Anémie falciforme

Nous avons déjà vu (Ch3) que la cause de l’anémie falciforme est une mutation qui conduit au remplacement d’un acide glutamique par une valine en position 6 le la globine (exprimée uniquement dans l’âge « adulte »).

Figure 8- 1. Séquence des deux allèles et des oligonucléotides utilisés pour la détection de l'anémie.

 

Cette unique différence de séquence entre les deux allèles est utilisée pour détecter quels sont ceux portés par un sujet donné. Des séquences exactement complémentaires d’une petite portion de la région du gène qui porte la modification ont été synthétisées in vitro (figure 8-1). On a mis au point un protocole expérimental qui permet d’hybrider les sondes oligonucléotidiques uniquement lorsque cette hybridation est exacte (aucun mésappariement). Un sujet homozygote sain ne porte que l’allèle b+ et son ADN n’hybride qu’avec la sonde 1, un sujet malade ne porte qu’un allèle bS et son ADN n’hybride qu’avec la sonde 2, quant à un sujet sain mais porteur (hétérozygote) il porte les deux allèles et son ADN hybride avec les deux sondes. Pour un diagnostic prénatal, on prélève des cellules amniotiques (d’origine fœtale) que l’on cultive pour en extraire l’ADN qui est ensuite hybridé séparément avec chaque sonde marquée.

Figure 8- 2. Détection de la forme allélique conférant l'anémie falciforme.

 

Chorée de Huntington

Il s'agit d'une maladie neurodégénérative qui se déclare en général entre 35 et 50 ans. Des altérations physiques et mentales peuvent apparaître simultanément, venir l'une après l'autre ou encore de manière alternative.

* parmi les modifications physiques, on note l'agitation, l'apparition de mouvements désordonnés, des difficultés d'élocution et de déglutition.

* Les troubles mentaux se manifestent par des modifications de la personnalité avec, par exemple, une irascibilité permanente, une apathie, un état dépressif, une perte de volonté, un repli sur soi.

Figure 8- 3. Age où la maladie se déclare chez un sujet porteur d'un allèle défectueux.

Figure 8- 4. Pedigree d'une famille présentant des membres atteints de chorée de Huntington.

Figure 8- 5. Diagnostic prénatal de la Chorée de Huntington.

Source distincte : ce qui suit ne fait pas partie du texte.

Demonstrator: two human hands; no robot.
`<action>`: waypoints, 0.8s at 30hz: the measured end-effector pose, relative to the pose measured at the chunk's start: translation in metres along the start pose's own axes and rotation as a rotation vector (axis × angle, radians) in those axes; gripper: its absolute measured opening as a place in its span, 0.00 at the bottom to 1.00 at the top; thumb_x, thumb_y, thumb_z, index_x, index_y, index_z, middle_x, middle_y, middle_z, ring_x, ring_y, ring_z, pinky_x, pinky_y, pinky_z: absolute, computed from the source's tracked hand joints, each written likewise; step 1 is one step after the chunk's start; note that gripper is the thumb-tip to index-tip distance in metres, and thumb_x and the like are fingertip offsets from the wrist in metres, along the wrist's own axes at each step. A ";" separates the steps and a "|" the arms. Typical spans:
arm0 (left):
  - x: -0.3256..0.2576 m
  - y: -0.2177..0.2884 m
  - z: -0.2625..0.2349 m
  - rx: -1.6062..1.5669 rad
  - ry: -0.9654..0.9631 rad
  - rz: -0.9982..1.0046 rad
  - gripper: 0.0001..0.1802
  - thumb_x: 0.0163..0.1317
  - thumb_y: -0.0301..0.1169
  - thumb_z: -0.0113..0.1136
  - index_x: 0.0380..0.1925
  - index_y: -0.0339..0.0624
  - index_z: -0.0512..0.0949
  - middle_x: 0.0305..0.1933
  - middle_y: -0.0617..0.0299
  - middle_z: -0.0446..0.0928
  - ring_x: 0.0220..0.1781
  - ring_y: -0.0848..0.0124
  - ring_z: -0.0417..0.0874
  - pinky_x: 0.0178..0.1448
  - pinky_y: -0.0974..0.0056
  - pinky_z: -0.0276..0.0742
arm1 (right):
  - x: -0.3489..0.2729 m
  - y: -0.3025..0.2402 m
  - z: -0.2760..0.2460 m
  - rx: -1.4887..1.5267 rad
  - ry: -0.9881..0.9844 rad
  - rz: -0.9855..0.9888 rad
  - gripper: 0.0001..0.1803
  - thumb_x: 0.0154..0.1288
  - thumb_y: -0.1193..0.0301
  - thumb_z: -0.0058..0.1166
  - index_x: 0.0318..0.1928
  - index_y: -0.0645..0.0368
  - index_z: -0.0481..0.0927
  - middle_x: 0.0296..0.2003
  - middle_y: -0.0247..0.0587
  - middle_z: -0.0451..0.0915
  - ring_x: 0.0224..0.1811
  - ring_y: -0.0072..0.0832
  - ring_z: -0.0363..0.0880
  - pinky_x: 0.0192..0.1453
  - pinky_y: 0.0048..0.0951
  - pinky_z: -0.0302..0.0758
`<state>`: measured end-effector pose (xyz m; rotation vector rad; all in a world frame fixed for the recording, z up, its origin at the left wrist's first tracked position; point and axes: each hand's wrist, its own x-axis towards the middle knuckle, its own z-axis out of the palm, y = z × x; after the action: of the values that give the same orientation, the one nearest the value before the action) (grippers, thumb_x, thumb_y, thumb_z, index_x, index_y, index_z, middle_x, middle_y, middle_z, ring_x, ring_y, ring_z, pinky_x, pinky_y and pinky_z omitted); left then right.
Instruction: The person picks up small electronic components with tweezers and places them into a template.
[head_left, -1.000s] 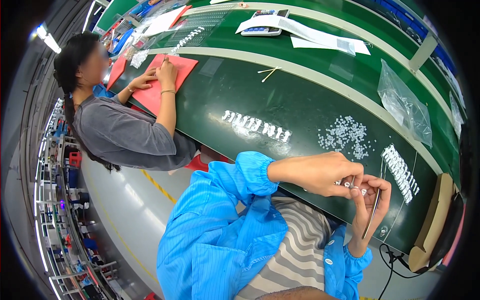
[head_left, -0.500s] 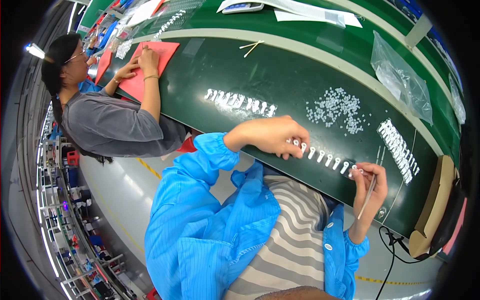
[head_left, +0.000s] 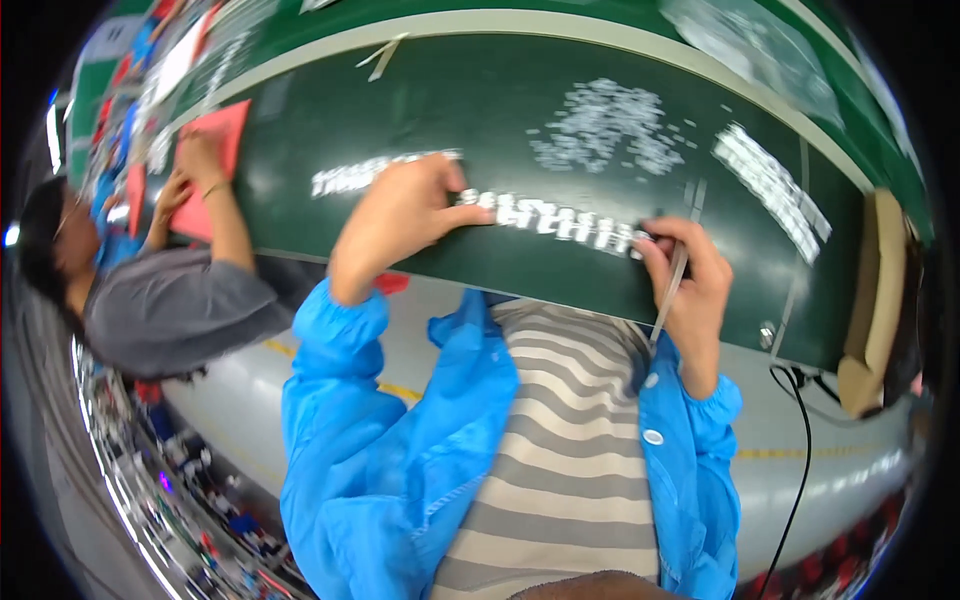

La transmission de cette maladie est de type dominant, autosomique (un père II-6 a des fils atteints). Le gène responsable de la maladie a été localisé sur le chromosome 4 en 1983 et cloné en 1993. La mutation des allèles défectueux est une expansion d'un triplet CAG (région 5' du gène) qui modifie la protéine codée par ce gène : l'huntingtine. Lorsque la répétition comporte moins de 30 motifs, la protéine est fonctionnelle, entre 30 et 39 répétitions, le phénotype est variable et plus de 39 répétitions du motif altèrent la protéine. Puisque cette maladie est dominante sur le phénotype sain il semble que l'allongement de la protéine doit lui conférer des propriétés différentes de la protéine normale (nouvelle activité ou expression modifiée). Plus le nombre de répétitions est élevé plus la maladie se déclare tôt. Comme le nombre de répétitions peut varier des parents aux enfants on ne peut prévoir le degré de gravité chez les descendants.

La détection de l'allèle muté se fait par PCR en amplifiant l'ADN total du sujet avec deux amorces oligonucléotidiques uniques qui encadrent les motifs répétés. La taille du fragment amplifié est déterminée par électrophorèse sur gel de polyacrylamide.